In the previous map, the keyword canon is appears in both title1 & title2. Since each title needs to be represented by exactly one keyword, both titles can be represented by the keyword canon. It is not necessary to include the other keywords from title1 and title2 (such as: photo, printer and camera) as each title should be represented by exactly one keyword (not more, not less). Although we can tech choose to represent title1 and title2 using the keywords photo and camera (or printer and camera) - since this will have the effect of increasing the total number of keywords necessary to represent all titles, it is not desired. In other words, we want to represent all titles by the least number of keywords possible.

The important part is to extract the least number of keywords that are able to "represent" all titles in list one time and keep track of the number of titles each keyword is linked to and the titleID. If instead of 5 titles we had a list of 100 titles where the keyword photo appeared 95 times (i.e, more times than the keyword canon) the keyword photo would be used to replace the keyword canon and title2 would be represented by the keyword camera.

If two or more keywords can represent the same number of titles we would select the first one in alphabetical order. Thus, the keyword mouse would be used to represent titles title3 and title5, instead of the keyword wireless. Similarly, to represent title4 the keyword charger would be used as the letter C comes before the letter W in the alphabet (this is true even though the keyword wireless appears twice and the keyword charger only appears once since title3 which contains the keyword wireless is already being represented by the keyword mouse and not by the keyword wireless so we revert to using first keyword in alphabet when two keywords represent same number of titles)

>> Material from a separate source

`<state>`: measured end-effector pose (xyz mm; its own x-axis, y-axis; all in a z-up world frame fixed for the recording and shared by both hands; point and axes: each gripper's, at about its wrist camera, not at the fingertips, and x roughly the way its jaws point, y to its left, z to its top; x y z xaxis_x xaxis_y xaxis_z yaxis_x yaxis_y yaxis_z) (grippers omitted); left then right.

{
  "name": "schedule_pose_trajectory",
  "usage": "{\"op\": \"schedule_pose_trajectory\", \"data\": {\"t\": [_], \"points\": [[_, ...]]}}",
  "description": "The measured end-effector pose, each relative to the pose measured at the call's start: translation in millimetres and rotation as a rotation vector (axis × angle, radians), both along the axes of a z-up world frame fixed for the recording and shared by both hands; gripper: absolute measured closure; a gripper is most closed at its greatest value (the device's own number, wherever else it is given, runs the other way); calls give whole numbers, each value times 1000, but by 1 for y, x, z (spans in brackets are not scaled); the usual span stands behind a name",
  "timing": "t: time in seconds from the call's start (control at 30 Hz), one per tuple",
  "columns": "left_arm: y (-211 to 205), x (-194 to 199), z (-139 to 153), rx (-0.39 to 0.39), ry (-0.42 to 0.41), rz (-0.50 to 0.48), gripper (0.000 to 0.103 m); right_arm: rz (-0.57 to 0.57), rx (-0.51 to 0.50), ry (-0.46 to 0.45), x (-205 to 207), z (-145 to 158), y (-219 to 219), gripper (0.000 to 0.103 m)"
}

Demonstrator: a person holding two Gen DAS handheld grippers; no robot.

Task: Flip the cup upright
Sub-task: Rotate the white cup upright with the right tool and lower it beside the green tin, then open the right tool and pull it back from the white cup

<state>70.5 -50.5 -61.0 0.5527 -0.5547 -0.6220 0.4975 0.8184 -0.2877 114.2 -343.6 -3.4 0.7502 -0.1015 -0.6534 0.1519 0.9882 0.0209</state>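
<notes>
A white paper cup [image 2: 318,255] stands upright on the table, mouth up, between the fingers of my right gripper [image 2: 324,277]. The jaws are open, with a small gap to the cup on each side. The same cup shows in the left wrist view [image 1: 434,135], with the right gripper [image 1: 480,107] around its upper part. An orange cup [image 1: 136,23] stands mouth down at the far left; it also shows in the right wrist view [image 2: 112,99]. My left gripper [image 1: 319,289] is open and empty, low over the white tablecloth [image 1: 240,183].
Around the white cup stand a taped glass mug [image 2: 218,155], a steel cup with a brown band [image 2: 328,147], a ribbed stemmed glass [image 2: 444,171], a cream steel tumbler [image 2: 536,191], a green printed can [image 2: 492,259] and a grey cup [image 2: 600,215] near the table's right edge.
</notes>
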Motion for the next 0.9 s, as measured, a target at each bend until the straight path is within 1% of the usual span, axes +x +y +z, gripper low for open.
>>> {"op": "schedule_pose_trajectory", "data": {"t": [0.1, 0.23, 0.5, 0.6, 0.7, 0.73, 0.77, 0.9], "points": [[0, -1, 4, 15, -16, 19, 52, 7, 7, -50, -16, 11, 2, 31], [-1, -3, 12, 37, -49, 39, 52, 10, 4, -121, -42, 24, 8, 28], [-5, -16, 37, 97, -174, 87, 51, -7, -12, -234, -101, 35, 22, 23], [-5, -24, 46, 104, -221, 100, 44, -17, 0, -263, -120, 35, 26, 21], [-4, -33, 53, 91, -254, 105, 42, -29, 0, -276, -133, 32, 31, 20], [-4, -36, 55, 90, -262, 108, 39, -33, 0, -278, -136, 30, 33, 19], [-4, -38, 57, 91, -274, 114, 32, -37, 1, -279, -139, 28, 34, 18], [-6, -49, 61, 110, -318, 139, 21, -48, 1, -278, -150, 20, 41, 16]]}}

In the previous example of 5 titles, the expected output would have the following format:

LinkedHashMap<String, LinkedHashMap<Integer, ArrayList<String>> map = new LinkedHashMap<String, LinkedHashMap<Integer, ArrayList<String>>();

Where String represents the keyword (such as canon or mouse), Integer represents the number of unique titles represented by that keyword (canon = 2, mouse = 2, charger = 1) and ArrayList<String> is a list of titleIDs which is linked to that keyword. For example, the keyword canon would be linked to titles: title1 and title2. The keyword mouse would be linked to titles: title3 and title5 and the keyword charger would be linked to title: title4.

Note: wireless = 0, trap = 0 so it is omitted from the final result.

What is the most efficient way to achieve this?

Thanks


Solution

  • Basically, you need to create a data structure of some kind where you need to keep track of a keyword, the number of titles it is linked to, and the title IDs it is associated to; something like this:

    [canon, {2, [ title1, title2 ] } ]
    

    If this is the case, This is bad for at least two reasons:

    1. Using the count as a key is bad because the count will repeat for other elements
    2. You can simply calculate the count by returning the size or length of the list of title IDs for a given keyword.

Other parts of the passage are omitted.